**EXERCISE REQUIREMENTS:**
Start to finish, return the listing exactly as written.
'''
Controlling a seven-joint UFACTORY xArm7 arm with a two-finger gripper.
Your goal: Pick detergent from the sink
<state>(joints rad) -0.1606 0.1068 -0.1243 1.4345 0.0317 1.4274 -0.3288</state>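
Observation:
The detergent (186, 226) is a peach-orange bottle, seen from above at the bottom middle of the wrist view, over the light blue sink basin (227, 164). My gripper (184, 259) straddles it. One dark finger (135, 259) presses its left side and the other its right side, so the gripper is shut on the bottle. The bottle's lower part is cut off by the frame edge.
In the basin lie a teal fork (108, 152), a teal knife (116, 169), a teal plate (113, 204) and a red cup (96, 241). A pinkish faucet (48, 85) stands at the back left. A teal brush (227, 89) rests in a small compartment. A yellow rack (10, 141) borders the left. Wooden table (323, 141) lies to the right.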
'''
**EXERCISE ANSWER:**
Controlling a seven-joint UFACTORY xArm7 arm with a two-finger gripper.
Your goal: Pick detergent from the sink
<state>(joints rad) -0.1606 0.1068 -0.1243 1.4345 0.0317 1.4274 -0.3288</state>
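Observation:
The detergent (186, 226) is a peach-orange bottle, seen from above at the bottom middle of the wrist view, over the light blue sink basin (227, 164). My gripper (184, 259) straddles it. One dark finger (135, 259) presses its left side and the other its right side, so the gripper is shut on the bottle. The bottle's lower part is cut off by the frame edge.
In the basin lie a teal fork (108, 152), a teal knife (116, 169), a teal plate (113, 204) and a red cup (96, 241). A pinkish faucet (48, 85) stands at the back left. A teal brush (227, 89) rests in a small compartment. A yellow rack (10, 141) borders the left. Wooden table (323, 141) lies to the right.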

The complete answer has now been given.